§ **REQUIREMENT**:
Look for the string "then" in the listing below and copy every line in which it appears.

§ **GIVEN DATA**:
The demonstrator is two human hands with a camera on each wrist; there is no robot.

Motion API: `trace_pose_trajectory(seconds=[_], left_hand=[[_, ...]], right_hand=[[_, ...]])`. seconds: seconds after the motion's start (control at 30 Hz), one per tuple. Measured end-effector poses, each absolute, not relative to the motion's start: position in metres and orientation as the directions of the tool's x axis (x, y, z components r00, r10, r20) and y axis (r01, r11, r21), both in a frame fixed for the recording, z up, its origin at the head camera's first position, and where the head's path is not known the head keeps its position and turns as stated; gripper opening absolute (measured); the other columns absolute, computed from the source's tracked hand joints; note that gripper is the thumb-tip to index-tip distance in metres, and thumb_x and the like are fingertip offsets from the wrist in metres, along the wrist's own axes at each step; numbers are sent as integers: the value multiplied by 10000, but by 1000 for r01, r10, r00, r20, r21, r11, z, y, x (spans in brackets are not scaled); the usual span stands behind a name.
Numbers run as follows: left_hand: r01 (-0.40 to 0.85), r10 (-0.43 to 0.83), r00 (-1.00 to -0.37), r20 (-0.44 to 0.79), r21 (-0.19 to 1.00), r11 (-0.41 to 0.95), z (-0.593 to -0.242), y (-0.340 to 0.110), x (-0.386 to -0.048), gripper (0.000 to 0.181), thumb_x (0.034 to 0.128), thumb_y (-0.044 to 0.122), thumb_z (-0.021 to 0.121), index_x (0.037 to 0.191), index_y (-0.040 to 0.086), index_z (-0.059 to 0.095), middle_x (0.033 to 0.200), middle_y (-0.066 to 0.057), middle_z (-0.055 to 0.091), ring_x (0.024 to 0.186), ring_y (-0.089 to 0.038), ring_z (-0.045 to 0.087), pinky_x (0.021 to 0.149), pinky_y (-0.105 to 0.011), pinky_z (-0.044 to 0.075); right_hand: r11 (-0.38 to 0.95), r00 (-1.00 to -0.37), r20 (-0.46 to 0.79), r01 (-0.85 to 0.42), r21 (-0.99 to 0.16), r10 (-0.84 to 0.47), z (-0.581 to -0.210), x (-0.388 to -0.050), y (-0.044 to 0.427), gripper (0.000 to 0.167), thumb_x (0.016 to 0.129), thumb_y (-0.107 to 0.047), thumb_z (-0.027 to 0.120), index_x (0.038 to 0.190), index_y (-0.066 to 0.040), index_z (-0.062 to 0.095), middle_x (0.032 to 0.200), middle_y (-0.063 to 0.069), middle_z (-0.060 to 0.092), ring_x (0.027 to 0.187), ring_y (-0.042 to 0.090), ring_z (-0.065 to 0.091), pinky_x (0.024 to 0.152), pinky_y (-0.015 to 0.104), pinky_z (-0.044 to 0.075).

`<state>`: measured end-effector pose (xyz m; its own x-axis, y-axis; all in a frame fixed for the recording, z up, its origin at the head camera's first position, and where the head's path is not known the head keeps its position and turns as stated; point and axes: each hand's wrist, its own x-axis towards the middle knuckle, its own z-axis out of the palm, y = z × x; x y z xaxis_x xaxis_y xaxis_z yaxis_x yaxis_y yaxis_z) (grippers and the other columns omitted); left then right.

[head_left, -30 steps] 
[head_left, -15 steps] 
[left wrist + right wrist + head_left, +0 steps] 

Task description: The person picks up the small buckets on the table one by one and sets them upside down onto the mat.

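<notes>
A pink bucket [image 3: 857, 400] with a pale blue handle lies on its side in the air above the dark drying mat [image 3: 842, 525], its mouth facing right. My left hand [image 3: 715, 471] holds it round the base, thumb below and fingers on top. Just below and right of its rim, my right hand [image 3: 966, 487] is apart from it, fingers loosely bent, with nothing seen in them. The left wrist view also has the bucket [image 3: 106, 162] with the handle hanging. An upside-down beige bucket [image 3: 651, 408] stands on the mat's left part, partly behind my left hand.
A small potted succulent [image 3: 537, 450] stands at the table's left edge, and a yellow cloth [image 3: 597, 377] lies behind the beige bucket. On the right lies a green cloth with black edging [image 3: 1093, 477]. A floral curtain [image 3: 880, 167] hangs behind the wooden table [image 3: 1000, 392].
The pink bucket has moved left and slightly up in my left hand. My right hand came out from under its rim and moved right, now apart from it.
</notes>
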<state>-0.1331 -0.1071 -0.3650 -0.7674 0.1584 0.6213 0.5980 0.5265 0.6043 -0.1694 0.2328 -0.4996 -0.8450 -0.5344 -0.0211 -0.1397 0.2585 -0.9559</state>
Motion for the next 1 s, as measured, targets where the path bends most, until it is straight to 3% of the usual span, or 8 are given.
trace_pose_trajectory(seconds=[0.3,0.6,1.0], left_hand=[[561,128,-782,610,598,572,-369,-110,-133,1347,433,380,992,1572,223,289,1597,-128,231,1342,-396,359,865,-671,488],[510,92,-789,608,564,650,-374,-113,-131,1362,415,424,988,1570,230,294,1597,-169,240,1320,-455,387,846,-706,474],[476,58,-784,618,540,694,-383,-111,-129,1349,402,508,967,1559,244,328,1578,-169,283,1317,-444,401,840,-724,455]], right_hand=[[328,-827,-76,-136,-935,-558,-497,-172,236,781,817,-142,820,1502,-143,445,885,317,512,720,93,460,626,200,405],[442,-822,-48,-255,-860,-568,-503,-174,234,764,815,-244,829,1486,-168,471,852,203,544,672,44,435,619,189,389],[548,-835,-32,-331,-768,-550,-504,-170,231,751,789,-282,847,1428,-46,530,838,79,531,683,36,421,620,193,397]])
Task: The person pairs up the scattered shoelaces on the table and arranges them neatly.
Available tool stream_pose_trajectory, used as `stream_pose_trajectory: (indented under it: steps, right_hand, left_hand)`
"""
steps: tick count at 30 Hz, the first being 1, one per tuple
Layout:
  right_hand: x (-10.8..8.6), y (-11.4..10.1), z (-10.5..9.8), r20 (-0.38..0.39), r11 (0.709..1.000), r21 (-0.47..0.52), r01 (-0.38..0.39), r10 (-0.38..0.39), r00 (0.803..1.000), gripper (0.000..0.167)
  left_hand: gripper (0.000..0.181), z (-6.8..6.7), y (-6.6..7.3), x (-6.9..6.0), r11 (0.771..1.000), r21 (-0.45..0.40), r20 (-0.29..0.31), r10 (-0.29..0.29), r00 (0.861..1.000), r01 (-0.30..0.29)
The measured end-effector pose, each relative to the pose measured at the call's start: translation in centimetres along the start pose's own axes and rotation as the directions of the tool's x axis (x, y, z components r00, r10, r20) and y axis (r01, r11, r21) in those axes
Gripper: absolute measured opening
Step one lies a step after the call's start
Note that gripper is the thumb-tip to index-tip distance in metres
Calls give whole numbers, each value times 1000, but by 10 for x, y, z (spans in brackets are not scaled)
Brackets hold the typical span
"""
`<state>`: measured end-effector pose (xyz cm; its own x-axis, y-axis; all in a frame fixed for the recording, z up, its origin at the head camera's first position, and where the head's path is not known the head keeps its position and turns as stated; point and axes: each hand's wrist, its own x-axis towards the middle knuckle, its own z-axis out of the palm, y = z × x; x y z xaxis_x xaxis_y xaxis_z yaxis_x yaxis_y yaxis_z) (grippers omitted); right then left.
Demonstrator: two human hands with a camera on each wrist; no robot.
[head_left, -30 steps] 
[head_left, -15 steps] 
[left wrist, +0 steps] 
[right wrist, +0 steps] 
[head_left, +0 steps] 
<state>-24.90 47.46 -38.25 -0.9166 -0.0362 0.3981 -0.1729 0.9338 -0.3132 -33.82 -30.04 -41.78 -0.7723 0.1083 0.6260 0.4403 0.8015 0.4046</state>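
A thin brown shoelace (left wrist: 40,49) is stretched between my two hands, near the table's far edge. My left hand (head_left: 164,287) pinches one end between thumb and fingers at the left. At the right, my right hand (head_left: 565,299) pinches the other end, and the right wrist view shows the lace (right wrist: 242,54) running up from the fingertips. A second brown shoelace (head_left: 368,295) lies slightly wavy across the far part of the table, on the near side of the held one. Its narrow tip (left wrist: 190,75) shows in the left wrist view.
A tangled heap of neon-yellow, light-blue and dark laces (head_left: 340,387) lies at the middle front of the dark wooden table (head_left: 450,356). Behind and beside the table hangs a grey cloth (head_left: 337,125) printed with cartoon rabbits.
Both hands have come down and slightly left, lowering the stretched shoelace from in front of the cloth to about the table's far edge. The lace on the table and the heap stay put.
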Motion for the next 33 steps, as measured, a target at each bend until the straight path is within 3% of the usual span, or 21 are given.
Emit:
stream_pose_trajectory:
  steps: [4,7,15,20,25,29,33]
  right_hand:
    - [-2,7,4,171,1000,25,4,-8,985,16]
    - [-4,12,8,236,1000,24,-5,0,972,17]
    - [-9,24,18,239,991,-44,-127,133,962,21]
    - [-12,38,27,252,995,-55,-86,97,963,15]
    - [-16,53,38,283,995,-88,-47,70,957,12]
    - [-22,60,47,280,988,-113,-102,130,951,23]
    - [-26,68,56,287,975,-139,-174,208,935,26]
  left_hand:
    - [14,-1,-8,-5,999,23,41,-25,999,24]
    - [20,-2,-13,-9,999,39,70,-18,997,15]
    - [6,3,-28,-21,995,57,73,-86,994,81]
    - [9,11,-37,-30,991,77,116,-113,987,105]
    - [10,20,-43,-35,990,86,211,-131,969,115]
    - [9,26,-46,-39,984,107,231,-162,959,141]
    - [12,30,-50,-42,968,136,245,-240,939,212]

§ **FINISHED TASK**:
`<state>`: measured end-effector pose (xyz m; its own x-axis, y-axis; all in a frame fixed for the recording, z up, its origin at the head camera's first position, and where the head's path is not known the head keeps its position and turns as stated; point and axes: each hand's wrist, its own x-axis towards the middle knuckle, its own z-axis out of the palm, y = z × x; x y z xaxis_x xaxis_y xaxis_z yaxis_x yaxis_y yaxis_z) (grippers and the other columns omitted); left then right.
`<state>`: measured end-effector pose (xyz cm; its own x-axis, y-axis; all in a frame fixed for the recording, z up, its origin at the head camera's first position, and where the head's path is not known the head keeps its position and turns as stated; point and axes: each hand's wrist, its own x-axis towards the middle knuckle, its own z-axis out of the palm, y = z × x; x y z xaxis_x xaxis_y xaxis_z yaxis_x yaxis_y yaxis_z) (grippers omitted); right then left.

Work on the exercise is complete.